====== DATASET RECORDS ======

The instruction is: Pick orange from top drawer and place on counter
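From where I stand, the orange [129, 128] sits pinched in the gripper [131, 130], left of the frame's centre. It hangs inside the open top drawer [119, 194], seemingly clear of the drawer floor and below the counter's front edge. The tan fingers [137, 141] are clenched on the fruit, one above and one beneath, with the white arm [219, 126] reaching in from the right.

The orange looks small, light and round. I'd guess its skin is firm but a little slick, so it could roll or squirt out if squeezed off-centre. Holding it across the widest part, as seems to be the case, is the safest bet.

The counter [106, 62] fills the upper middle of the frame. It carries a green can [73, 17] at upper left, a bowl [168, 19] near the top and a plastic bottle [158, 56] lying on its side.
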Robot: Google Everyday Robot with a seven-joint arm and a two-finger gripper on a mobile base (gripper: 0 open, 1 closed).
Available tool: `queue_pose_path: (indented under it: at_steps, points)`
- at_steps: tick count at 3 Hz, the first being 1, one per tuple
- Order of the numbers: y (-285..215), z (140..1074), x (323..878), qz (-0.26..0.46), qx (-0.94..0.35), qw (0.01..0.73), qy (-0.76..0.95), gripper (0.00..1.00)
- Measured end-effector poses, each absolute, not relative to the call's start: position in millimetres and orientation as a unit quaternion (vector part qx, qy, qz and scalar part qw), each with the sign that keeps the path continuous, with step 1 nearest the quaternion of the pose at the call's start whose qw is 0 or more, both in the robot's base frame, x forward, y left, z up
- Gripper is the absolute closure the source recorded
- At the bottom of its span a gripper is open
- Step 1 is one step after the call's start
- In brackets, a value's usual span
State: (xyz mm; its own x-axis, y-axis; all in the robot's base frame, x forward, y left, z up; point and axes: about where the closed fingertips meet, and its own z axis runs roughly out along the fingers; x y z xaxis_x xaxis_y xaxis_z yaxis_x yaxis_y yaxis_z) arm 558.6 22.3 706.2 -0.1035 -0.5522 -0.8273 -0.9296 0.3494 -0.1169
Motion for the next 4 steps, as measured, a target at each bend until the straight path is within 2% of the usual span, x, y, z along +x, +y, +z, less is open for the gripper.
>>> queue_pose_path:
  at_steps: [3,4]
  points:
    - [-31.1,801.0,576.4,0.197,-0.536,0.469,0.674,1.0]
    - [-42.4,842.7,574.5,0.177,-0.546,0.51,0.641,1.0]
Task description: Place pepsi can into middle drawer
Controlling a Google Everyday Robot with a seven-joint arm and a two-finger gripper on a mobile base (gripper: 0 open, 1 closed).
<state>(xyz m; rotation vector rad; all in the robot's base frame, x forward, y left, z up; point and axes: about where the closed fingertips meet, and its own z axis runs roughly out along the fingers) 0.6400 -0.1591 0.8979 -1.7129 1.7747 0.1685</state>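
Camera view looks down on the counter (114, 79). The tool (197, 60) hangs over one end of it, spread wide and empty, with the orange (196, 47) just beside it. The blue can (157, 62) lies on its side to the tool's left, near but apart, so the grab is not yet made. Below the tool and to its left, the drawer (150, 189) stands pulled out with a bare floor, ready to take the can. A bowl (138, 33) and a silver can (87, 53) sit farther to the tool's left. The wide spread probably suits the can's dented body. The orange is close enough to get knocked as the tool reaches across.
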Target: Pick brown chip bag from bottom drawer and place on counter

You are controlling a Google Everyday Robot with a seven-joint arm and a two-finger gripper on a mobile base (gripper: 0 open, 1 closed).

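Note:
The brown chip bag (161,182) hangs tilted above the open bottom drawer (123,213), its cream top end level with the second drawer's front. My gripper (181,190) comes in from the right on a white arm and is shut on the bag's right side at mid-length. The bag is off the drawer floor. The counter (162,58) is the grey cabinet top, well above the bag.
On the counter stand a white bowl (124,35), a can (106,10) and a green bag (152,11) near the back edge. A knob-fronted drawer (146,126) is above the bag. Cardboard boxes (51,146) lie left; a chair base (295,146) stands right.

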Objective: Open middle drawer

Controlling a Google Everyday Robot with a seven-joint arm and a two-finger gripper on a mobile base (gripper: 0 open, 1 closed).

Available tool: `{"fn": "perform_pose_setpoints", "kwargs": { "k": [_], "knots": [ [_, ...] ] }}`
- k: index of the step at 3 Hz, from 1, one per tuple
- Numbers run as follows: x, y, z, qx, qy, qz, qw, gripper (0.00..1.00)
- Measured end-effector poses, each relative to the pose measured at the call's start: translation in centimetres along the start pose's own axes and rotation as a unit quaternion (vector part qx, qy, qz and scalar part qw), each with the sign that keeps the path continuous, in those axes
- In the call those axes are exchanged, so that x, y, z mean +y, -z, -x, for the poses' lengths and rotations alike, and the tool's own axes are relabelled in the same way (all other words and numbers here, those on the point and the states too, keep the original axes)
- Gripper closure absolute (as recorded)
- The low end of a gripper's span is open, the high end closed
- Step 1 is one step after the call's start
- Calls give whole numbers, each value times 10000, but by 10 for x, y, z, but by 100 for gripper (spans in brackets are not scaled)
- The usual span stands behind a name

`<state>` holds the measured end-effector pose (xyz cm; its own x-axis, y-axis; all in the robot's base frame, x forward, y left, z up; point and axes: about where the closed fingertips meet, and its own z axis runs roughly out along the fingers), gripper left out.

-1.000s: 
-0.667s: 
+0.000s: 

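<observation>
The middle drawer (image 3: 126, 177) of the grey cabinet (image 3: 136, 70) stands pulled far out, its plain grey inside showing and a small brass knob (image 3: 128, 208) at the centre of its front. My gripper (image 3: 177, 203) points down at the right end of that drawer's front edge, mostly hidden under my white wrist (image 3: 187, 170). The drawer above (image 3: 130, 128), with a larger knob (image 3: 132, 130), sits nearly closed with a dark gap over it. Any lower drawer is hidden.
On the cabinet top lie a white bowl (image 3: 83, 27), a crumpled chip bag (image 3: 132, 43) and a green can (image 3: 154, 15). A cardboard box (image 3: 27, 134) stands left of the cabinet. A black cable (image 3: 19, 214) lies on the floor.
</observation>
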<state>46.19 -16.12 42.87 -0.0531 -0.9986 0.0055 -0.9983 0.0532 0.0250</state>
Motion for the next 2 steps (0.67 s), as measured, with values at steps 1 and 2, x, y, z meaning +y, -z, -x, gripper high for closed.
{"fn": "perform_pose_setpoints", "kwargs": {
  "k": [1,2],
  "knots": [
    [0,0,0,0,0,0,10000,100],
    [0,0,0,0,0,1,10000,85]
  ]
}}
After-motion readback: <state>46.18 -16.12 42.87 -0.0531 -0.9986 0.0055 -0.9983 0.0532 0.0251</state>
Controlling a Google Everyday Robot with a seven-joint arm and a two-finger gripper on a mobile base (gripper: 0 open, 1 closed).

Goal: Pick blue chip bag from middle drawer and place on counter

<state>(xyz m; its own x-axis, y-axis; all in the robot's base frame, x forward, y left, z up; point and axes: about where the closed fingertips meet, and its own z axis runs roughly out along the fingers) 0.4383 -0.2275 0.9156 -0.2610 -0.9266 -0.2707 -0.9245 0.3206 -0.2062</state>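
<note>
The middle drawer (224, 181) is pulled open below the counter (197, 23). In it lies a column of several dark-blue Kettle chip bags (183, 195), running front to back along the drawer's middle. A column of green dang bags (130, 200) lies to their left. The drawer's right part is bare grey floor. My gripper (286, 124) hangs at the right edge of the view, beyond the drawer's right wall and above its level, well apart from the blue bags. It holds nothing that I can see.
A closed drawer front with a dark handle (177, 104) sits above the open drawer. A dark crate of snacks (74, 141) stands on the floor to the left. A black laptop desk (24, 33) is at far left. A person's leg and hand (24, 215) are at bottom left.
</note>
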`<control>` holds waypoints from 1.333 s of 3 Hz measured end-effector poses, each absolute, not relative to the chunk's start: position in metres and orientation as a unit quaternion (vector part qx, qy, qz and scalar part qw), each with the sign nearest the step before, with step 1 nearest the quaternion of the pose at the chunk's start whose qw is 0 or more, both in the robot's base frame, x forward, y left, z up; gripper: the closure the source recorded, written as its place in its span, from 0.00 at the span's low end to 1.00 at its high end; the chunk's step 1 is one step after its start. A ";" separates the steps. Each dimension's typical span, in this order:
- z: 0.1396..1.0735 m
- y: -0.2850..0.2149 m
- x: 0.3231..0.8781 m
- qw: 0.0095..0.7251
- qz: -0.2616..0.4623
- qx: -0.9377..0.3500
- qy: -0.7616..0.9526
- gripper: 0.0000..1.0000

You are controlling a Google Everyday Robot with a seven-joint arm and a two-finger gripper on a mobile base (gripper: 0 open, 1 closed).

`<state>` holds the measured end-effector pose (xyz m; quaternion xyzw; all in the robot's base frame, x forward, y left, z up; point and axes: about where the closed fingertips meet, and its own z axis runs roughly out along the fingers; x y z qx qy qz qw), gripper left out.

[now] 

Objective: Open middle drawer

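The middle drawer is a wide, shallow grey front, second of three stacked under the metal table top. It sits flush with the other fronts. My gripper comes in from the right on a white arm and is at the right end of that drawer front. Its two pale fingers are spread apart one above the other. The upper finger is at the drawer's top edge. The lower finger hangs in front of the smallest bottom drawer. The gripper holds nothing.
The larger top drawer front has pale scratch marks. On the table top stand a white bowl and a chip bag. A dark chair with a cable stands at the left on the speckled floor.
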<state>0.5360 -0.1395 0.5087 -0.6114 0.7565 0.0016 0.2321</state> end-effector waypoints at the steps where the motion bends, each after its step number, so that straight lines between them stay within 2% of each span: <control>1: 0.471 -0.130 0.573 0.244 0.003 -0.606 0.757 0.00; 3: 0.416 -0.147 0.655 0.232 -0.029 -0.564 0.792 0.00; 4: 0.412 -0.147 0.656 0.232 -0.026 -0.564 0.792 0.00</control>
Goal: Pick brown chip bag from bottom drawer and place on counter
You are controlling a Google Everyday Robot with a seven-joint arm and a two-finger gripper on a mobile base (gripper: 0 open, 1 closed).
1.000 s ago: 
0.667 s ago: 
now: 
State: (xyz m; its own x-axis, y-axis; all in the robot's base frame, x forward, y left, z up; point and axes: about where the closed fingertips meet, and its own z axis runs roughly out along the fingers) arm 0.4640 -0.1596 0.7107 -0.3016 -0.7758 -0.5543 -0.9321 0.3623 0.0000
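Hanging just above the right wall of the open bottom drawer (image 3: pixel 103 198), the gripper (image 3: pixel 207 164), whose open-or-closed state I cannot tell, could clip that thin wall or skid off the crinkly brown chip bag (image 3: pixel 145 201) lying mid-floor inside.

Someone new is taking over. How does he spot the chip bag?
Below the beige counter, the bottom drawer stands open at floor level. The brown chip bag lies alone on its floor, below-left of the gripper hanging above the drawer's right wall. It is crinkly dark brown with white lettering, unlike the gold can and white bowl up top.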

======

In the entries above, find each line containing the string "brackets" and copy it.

- In brackets, a value's usual span
- Calls give whole numbers, each value times 10000, but by 10 for x, y, z, but by 100 for gripper (spans in brackets are not scaled)

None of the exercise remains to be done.